Unable to care for or protect herself, she must compensate for the failures of adult care and protection with the only means at her disposal, an immature system of psychological defenses.”
These deficits create emotional hurdles for trauma survivors during adulthood. Often straining relationships and even repeatedly sabotaging them.
Attachment disruptions are a huge challenge for trauma survivors.
“If your parents’ faces never lit up when they looked at you, it’s hard to know what it feels like to be loved and cherished. If you come from an incomprehensible world filled with secrecy and fear, it’s almost impossible to find the words to express what you have endured. If you grew up unwanted and ignored, it is a major challenge to develop a visceral sense of agency and self-worth.”

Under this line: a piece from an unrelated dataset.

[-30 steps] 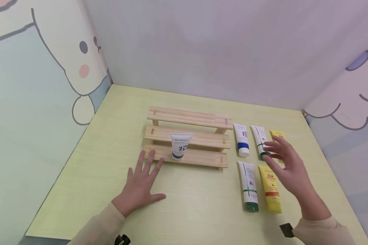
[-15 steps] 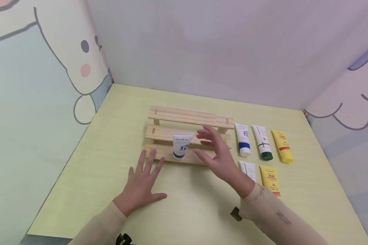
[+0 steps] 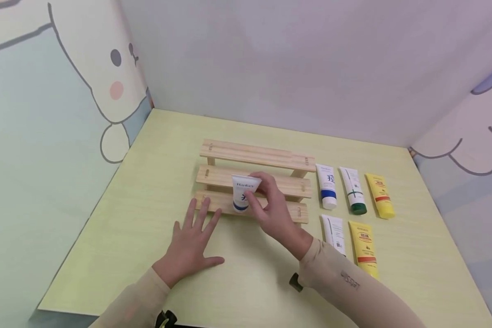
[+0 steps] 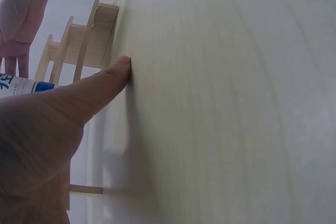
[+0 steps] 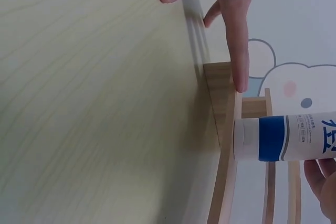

The impacts of childhood trauma CAN be overcome, but not without some courage and humility.
Attachment disruptions are a big red flag for unresolved trauma but they’re usually not highlighted until we’re in a serious relationship, often well into adulthood. Aside from relationships, here are some other ways the effects of abuse manifest.
Effects of Abuse Manifest As
- This is what we commonly feel or witness in trauma survivors
- Feelings of shame
- Lacking a sense of self
- Bullyism
- Being bias or judgmental
- Favoritism
- Perfectionism
- Lack of identity
- Procrastination
- Hoarding
- Low self-esteem
- Unhealthy behaviors
- Unhealthy relationships
- Lack of self-care
- Workaholic tendencies
Other mental health issues that manifest from complex trauma
- Symptoms of childhood trauma in adulthood include
- Anxiety
- Depression
- Eating disorders
- Personality disorders
- Substance abuse
I put some things below that have helped me in my relationships. I think personally the book Attached & the PTSD Trigger Tracker PDF were the most helpful.
Attachment disruptions… disrupted my relationships for years. My attachment style is still there but it doesn’t ruin my relationships anymore.
It took courage to overcome the trust issues; so don’t shy away when you’re feeling vulnerable.
In fact, as soon as you’re feeling vulnerable you are going to feel compelled to resort to your attachment style tendencies. Remind yourself that emotions are human and take the time to handle them appropriately. Avoid knee jerk reactions.
It can be tricky to find balance so give yourself and your partners grace.
Find the support that you do need. Whether it’s in a therapist, a safe friend, or groups.
I put a couple groups below too (both I have used). Everyone is different & what helps us varies.
Take what helps you and leave the rest.
“Managing your terror all by yourself gives rise to another set of problems: dissociation, despair, addictions, a chronic sense of panic, and relationships that are marked by alienation, disconnections, and explosions. Patients with these histories rarely make the connection between what has happened to them a long time ago and how they currently feel and behave. Everything just seems unmanageable.”
I didn’t have the skills to get to where I am now with my emotions. It took me a lot of books, a lot of years in individual therapy, group therapy, a divorce, plenty of workbooks and a lot of other life changes to get to where I am now.
“And so rock bottom became the solid foundation on which I rebuilt my life.”